The Male Gaze in "Alien"

The Gaze

The concept of Gaze is one that deals with how an audience views the people presented.

For feminist theories it can be thought of in three different ways:

    - How men look at women
    - How women look at women
    - How women look at themselves

Male Gaze

The writer Laura Mulvey, introduced the term “Male Gaze” in her essay “Visual Pleasure and Narrative Cinema” in 1975. In it, Mulvey states that in film women are typically the objects, rather than the owner/possessors of the gaze, because the control of the camera (and thus the gaze) comes from factors such as the heterosexual men as the default taget audience for most film genres. Also most (camera-)crew members on a film set are male, as well as the dominant characters and decision makers in film and TV production, which therefore underlines the male ideologies.
Mulvey argues, that women where given two character types: the sexually active and the powerless female. Especially horror films present this image of women simply for the gratification of male viewers.
While this was more true in the time it was written, when Hollywood protagonist were mostly male, the base concept of men as watchers and women as watched still applies today, despite the growing number of movies targeted towards women and films featuring female heroes.


Male Gaze in “Alien” (1979)

While Ripley’s subjectivity is made dominant thoughout the film, the director also used two notable scenes to paint the classical Hollywood sexual gaze as oppressive to females.
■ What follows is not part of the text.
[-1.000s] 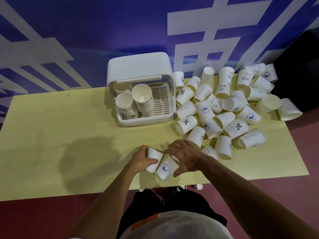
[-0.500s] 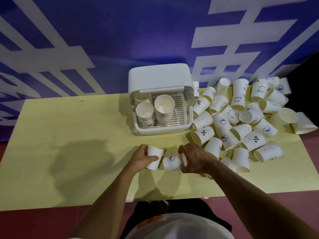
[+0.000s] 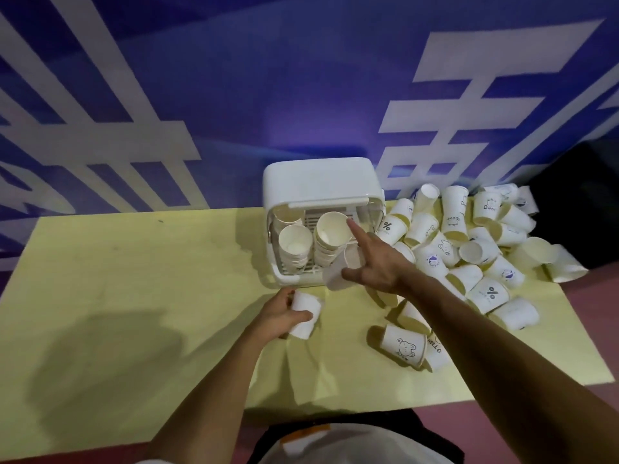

The first occurs when Ash abuses Ripley. After Ash forces the porno magazine down her throat, we see his face in close-up as he begins to gyrate uncontrollably, as if reaching a sexual climax through Ripley’s degradation. In such a way, the film establishes that Ash’s gaze at Ripley is not only violent but sexual in nature, thereby making the male gaze horrific by association. In the background the viewer can see pictures of naked women stuck to the...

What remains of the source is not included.